Researchers Use MRI Scans to Predict Alzheimer’s Disease

Josey Tsao/UCSD Guardian

Researchers are using MRI scans to more accurately diagnose Alzheimer’s disease, which is the sixth leading cause of death in the United States and the only one in the top 10 that cannot be prevented, cured or slowed.

Radiology professor Linda McEvoy and her team are analyzing MRI scans of patients with mild cognitive impairment — memory and coordination loss that does not significantly impact daily life.

Fifteen percent of people diagnosed with mild cognitive impairment eventually develop Alzheimer’s disease, compared to the general population’s rate of 1 to 2 percent.

McEvoy’s research helps determine whether someone is suffering from mild cognitive impairment or Alzheimer’s disease, since the prognosis leads to very different treatment plans.

By looking at the scans, they then analyze the atrophy level — the level of degeneration — in various areas of the brain.

Specific patterns of atrophy are indicative of an individual’s risk. The study, which began in 2006, tracks patients with Alzheimer’s disease over three years and takes various forms of data, including MRIs, which are made publicly available for researchers.

“We can calculate a risk for an individual [by analyzing atrophy levels],” McEvoy said. “The hope is one day doctors can use this … Right now, we do not know the key trigger of the disease.”

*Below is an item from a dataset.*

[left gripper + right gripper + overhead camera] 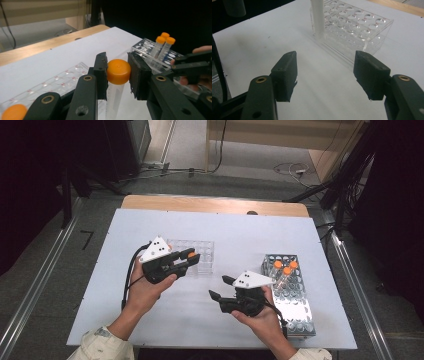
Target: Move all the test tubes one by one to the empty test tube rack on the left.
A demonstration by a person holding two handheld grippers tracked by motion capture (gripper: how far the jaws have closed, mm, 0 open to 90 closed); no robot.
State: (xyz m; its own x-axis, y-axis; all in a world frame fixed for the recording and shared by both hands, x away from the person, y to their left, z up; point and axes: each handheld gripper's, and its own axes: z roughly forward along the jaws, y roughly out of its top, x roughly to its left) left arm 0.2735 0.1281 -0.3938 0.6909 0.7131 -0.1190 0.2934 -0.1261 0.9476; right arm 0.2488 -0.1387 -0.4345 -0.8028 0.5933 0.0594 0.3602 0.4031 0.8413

The study shows that patients that are more likely to develop Alzheimer’s disease also suffer from patterns of thinning in the brain’s outermost layer of the cerebral hemisphere, an area that functions in memory, attention and language.

If data taken over a course of time is provided, researchers can determine the atrophy rate at which the disease is progressing. To obtain this information, doctors use structural MRI scans, which give detailed information about the atrophy levels in the brain.

By analyzing MRI scans over a course of time, researchers found that people with mild cognitive impairment had an increased risk of developing Alzheimer’s disease.

Researchers determined that they had anywhere from a 3- to 69- percent chance of the disease progressing, with an average of 27 percent.

McEvoy’s research can help establish better clinical trials by giving researchers the ability to see who is at higher risk for the disease at the onset, then providing drugs and analyzing the results over a course of time via MRI scans.

“We did this for two reasons,” McEvoy said. “One: to get people better care if doctors are aware of the issues, and two, to help with clinical trials, in potentially modifying the disease course, by seeing if a drug actually has an effect.”

McEvoy’s research now focuses on using cerebral spinal fluid levels in the spine and MRIs to determine a connection to Alzheimer’s disease. She is now researching how to use MRI scans to determine risk more viable in a publicly available setting.